| What you are asked to do |
For this exercise, output exactly and only the lines running from the one with "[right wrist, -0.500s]" through the final line of the data below, without pictures.
▬▬▬
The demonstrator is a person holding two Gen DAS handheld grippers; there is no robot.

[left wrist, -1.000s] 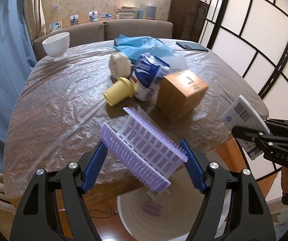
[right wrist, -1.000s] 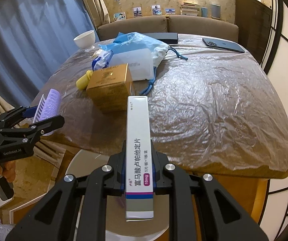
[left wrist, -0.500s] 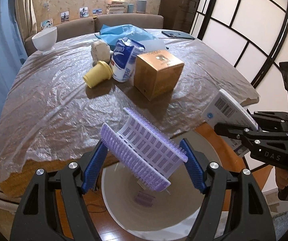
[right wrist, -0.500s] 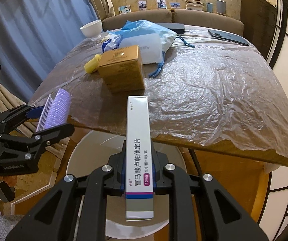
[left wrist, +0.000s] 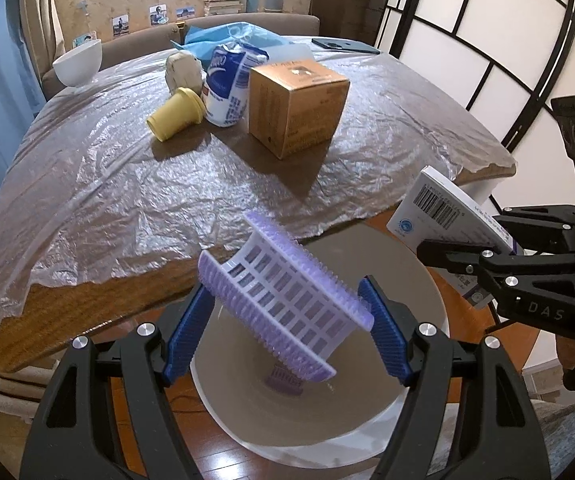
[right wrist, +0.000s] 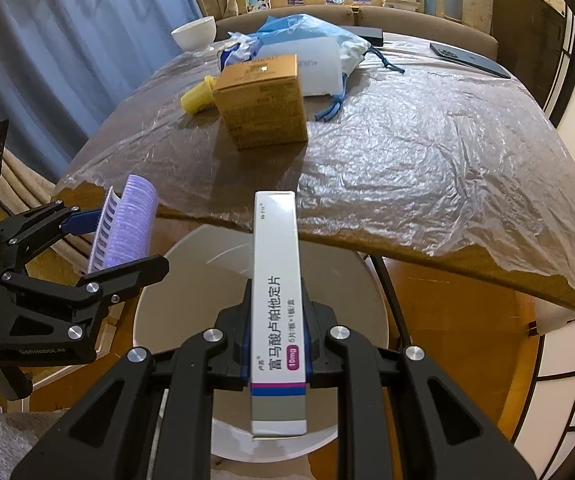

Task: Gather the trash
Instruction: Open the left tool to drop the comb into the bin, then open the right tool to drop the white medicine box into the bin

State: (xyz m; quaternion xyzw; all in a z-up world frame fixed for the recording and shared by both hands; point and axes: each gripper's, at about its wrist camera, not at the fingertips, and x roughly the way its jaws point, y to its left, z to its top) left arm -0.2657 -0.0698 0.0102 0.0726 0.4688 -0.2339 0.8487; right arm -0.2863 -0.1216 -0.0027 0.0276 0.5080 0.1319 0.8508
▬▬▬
| Your solution |
[right wrist, -0.500s] 
[left wrist, +0.000s] 
[right wrist, +0.000s] 

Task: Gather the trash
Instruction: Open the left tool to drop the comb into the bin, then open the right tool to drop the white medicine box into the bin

State: (xyz m; quaternion xyzw; all in a z-up world frame fixed for the recording and shared by both hands; point and axes: each gripper's, at about its wrist camera, not at the fingertips, and x roughly the way its jaws point, y to its left, z to its top) left arm -0.2657 -0.0698 0.0102 0.0726 0.4688 -0.2339 0.8487; right arm -0.2863 -0.1216 -0.0027 0.0276 0.5080 0.1319 0.8508

Work on the answer is now done.